10. D & R provided a
load and run schedule with which the drivers had to comply. The
drivers could negotiate among themselves and with the Appellant
as to which route each driver would take so long as the
destination was reached within the time frame set by D & R.
The drivers' hours and days of work were influenced by the
needs of D & R.
11. If a worker refused
too many trips, the Appellant would be forced by D & R
to finds a more reliable worker.
12. The drivers could use
the Appellant's trucks only for services to D & R.
13. Each driver was
required to provide dispatch reports and log sheets to
D & R.
14. The drivers were paid
by cheque by the Appellant on the 1st and 15th day of each
month.
l5. The agreement
between the Appellant and D & R provided for a flat
rate of $900 per working day for linehaul trips, with wait time
included in that flat rate. D & R recovered the cost of
insurance at a rate of 5.1 cents per mile.
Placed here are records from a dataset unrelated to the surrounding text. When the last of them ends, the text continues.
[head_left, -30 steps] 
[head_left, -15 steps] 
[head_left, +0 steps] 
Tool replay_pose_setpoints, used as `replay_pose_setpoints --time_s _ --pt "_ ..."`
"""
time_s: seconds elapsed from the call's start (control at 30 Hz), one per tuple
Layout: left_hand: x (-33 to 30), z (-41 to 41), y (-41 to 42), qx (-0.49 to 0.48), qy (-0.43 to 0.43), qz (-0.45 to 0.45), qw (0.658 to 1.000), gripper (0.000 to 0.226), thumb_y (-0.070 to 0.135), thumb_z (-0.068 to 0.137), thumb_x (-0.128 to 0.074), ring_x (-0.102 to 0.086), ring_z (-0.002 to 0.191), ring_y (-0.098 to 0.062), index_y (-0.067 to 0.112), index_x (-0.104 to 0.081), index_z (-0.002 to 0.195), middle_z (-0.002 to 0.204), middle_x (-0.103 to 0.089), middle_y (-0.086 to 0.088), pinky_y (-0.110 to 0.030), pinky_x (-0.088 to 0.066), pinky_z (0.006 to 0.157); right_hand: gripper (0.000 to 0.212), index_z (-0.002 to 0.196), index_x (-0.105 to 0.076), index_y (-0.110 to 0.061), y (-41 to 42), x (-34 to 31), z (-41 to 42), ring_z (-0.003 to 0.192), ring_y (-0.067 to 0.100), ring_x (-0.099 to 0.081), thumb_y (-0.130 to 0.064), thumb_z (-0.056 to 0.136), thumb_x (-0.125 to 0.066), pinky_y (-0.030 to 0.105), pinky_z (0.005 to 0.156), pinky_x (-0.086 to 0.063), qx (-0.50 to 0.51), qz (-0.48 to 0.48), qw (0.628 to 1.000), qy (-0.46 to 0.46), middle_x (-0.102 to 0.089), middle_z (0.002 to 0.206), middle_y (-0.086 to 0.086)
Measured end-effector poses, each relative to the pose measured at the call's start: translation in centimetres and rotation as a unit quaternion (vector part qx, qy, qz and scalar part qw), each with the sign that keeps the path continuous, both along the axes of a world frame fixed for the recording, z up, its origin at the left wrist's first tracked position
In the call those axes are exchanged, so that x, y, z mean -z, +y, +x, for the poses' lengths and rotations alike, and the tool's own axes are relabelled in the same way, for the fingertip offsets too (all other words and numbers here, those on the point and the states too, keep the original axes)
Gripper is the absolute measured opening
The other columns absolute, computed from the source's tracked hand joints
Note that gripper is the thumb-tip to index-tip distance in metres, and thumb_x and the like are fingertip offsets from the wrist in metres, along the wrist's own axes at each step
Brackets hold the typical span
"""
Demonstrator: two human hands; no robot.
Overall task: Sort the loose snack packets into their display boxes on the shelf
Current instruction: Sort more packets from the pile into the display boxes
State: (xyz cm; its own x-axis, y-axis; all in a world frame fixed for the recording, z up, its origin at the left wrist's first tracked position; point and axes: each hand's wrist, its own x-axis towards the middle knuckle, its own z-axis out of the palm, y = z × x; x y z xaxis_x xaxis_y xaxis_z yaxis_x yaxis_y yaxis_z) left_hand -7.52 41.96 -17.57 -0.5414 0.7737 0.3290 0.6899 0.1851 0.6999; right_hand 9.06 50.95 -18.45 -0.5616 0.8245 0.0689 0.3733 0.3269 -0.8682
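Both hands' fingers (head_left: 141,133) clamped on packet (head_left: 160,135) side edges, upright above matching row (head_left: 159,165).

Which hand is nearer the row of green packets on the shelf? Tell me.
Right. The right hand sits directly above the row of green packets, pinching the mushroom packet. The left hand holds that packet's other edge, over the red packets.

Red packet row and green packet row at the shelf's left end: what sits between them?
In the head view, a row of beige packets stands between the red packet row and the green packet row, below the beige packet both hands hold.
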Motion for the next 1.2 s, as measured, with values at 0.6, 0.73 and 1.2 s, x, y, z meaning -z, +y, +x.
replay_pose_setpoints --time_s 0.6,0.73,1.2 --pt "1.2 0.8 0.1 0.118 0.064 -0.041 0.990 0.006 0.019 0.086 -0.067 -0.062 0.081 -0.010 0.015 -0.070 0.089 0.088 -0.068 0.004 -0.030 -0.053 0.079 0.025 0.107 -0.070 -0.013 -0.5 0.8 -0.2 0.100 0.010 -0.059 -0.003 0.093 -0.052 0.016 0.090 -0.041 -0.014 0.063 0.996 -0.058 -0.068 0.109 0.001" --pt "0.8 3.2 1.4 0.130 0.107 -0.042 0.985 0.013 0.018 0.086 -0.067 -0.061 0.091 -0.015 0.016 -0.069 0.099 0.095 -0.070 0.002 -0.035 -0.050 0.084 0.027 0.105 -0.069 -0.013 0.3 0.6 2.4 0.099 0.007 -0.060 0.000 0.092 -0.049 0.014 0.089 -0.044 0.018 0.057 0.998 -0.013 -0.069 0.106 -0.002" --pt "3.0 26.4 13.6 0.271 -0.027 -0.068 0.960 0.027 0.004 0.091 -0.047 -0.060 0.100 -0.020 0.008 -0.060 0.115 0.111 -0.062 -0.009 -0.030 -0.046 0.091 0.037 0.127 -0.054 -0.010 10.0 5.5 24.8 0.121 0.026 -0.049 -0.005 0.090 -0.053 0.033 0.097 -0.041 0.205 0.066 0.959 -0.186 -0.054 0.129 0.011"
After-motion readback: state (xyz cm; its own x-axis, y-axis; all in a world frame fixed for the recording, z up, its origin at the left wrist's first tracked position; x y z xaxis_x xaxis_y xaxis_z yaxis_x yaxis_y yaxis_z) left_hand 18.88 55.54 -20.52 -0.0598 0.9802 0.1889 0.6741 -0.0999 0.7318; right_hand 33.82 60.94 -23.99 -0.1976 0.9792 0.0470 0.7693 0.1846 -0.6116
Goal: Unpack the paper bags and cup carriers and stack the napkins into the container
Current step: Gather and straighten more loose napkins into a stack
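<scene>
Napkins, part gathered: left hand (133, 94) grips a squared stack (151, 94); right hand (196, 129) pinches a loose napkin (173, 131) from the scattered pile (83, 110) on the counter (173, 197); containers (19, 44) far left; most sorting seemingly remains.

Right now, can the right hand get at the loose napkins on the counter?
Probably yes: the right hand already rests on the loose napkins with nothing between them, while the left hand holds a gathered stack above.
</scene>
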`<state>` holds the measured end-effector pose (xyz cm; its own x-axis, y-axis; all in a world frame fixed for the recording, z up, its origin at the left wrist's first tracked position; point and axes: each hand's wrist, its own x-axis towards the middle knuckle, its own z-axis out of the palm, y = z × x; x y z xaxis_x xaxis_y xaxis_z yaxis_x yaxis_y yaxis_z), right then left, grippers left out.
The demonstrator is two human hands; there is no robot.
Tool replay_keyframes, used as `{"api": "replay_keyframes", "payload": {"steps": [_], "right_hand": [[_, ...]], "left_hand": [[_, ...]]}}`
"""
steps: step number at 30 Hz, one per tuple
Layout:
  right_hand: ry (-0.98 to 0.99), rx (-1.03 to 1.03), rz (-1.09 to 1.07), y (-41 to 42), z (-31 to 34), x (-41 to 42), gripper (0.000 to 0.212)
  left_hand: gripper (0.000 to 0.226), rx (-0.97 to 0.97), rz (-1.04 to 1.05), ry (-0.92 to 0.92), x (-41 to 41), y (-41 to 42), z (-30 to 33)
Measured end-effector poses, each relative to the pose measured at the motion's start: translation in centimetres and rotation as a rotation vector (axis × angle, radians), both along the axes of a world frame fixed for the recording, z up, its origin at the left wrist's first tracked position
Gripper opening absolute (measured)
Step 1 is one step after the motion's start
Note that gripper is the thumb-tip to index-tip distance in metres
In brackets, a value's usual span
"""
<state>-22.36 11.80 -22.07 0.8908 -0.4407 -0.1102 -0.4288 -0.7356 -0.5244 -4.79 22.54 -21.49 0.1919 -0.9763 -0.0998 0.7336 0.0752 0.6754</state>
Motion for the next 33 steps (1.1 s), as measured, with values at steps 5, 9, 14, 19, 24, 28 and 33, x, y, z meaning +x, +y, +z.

16. Uniforms were supposed
to be purchased and maintained by the Appellant but, in practice,
the uniform policy was never enforced; and the drivers did not
wear uniforms.
17. D & R purchased
the plates for each tractor and then recovered the cost of the
plates over 24 pay periods by deducting 1/24 of the cost from
amounts owing to the Appellant.
18. The Appellant was
responsible for workers' compensation.
19. D & R had an
insurance plan to which all drivers were required to contribute.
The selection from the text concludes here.